You are viewing a plain text version of this content. The canonical link for it is here.

Posted to user@spark.apache.org by SLiZn Liu <sl...@gmail.com> on 2015/03/25 09:48:19 UTC

OutOfMemoryError when using DataFrame created by Spark SQL

Hi,

I am using *Spark SQL* to query on my *Hive cluster*, following Spark SQL
and DataFrame Guide
<https://spark.apache.org/docs/latest/sql-programming-guide.html> step by
step. However, my HiveQL via sqlContext.sql() fails and
java.lang.OutOfMemoryError was raised. The expected result of such query is
considered to be small (by adding limit 1000 clause). My code is shown
below:

scala> import sqlContext.implicits._
scala> val df = sqlContext.sql("""select * from some_table where
logdate="2015-03-24" limit 1000""")

and the error msg:

[ERROR] [03/25/2015 16:08:22.379] [sparkDriver-scheduler-27]
[ActorSystem(sparkDriver)] Uncaught fatal error from thread
[sparkDriver-scheduler-27] shutting down ActorSystem [sparkDriver]
java.lang.OutOfMemoryError: GC overhead limit exceeded

the master heap memory is set by -Xms512m -Xmx512m, while workers set
by -Xms4096M
-Xmx4096M, which I presume sufficient for this trivial query.

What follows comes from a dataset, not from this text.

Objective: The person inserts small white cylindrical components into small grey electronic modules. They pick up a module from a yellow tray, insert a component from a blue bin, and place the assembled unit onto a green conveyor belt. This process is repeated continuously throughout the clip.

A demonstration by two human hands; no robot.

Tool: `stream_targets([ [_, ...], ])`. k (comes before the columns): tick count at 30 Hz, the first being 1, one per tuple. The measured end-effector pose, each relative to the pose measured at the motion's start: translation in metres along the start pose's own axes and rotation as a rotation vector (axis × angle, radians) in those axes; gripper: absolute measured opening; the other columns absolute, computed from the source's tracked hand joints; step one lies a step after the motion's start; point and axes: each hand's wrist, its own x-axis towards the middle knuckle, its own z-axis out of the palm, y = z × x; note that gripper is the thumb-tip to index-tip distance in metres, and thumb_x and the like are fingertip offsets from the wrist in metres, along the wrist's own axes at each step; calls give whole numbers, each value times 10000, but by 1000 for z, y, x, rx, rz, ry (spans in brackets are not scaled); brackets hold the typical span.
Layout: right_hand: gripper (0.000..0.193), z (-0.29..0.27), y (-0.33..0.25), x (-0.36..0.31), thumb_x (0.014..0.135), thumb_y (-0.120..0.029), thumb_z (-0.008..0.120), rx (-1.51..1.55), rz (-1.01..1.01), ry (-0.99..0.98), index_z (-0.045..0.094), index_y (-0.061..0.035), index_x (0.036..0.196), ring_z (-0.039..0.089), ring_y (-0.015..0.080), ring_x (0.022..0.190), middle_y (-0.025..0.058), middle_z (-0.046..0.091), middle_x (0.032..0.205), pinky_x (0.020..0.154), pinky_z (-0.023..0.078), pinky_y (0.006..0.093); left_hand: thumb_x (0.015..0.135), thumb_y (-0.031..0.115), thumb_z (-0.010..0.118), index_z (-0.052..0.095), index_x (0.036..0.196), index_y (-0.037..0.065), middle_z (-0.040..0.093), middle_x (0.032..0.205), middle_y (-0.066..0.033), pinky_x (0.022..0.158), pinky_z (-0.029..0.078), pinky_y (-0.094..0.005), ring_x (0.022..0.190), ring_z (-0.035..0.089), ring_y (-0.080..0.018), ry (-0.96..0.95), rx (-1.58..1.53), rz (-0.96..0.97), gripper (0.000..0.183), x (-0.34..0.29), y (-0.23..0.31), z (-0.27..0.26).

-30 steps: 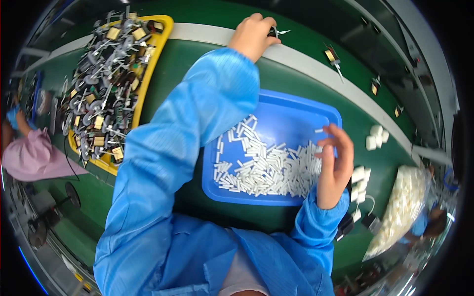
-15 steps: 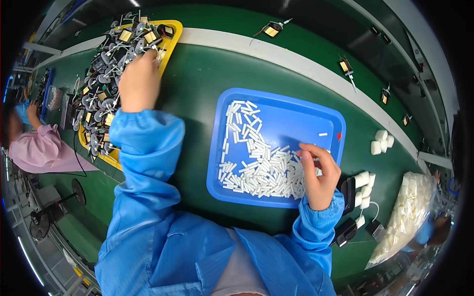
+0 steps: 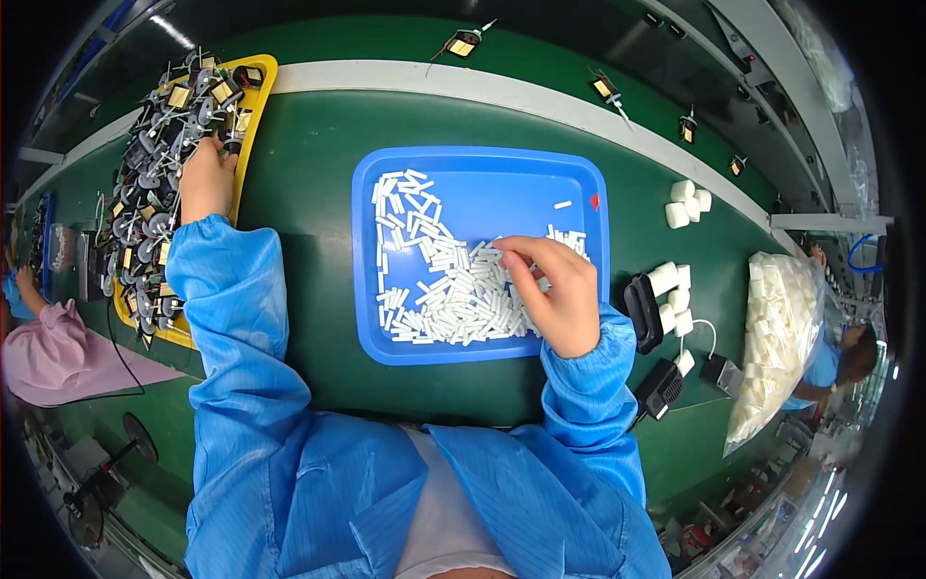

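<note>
At the far left, my left hand [image 3: 205,181] reaches into a yellow tray [image 3: 253,114] heaped with small motor assemblies [image 3: 145,227], which have black bodies, grey discs and white shafts. Its fingers close around a dark part of one assembly by the tray's right side, mostly hidden by the hand. My right hand [image 3: 559,294] hovers over the blue tray [image 3: 482,162] in the middle, thumb and forefinger pinched together. Loose short white tubes [image 3: 463,294] lie beneath it. Whether a tube sits between those fingertips is too small to tell.
White cylindrical pieces [image 3: 682,209] and black adapter-like devices [image 3: 660,388] stand right of the blue tray. Beyond them lies a clear bag of white pieces [image 3: 779,333]. Several assemblies [image 3: 463,43] rest on the green strip behind the pale rail [image 3: 405,75]. Another person's pink sleeve [image 3: 63,352] shows at left.
The whole view has shifted, so trays and bench appear further left. My right hand has moved inward from the blue tray's right side over the tubes. My left hand remains at the yellow tray.
</note>
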Motion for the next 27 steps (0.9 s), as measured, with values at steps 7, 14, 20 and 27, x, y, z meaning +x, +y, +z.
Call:
stream_targets([
  [7, 91, 7, 5, 10, 813, -79, 618, -117, -43, -34, 661, -67, 892, 621, 272, 693, 94, 655, 783, 620, 491, 351, 760, 161, 700, 583, 1199, 102, 651, 819, -110, 700, 482, -390, 773, 626, -289, -1, -47, 63, 457, -28, 1, -22],
  [14, 120, 37, 6, 29, 781, -100, 636, -290, -107, -172, 639, -69, 897, 616, 299, 771, 97, 618, 820, 658, 503, 381, 752, 138, 716, 531, 980, 90, 618, 886, -128, 768, 462, -386, 868, 574, -332, 284, -58, 353, 298, -36, 3, -20],
  [20, 128, 51, 2, 36, 752, -87, 635, -377, -162, -322, 614, -68, 877, 605, 299, 804, 102, 582, 808, 661, 511, 395, 652, 139, 796, 555, 1015, 65, 611, 864, -87, 763, 435, -370, 845, 546, -285, 220, -344, 371, 441, -33, -18, -14],
  [27, 185, 29, -3, 36, 797, -27, 613, -139, 19, -218, 664, -35, 975, 622, 292, 718, 116, 619, 845, 616, 516, 330, 699, 103, 749, 668, 912, 56, 637, 873, -66, 836, 425, -340, 883, 557, -259, 535, -69, 505, 233, -36, 11, -37],
])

Additionally, after restarted the spark-shell and re-run the limit 5 query
, the df object is returned and can be printed by df.show(), but other APIs
fails on OutOfMemoryError, namely, df.count(),
df.select("some_field").show() and so forth.

I understand that the RDD can be collected to master hence further
transmutations can be applied, as DataFrame has “richer optimizations under
the hood” and the convention from an R/julia user, I really hope this error
is able to be tackled, and DataFrame is robust enough to depend.

Thanks in advance!

REGARDS,
Todd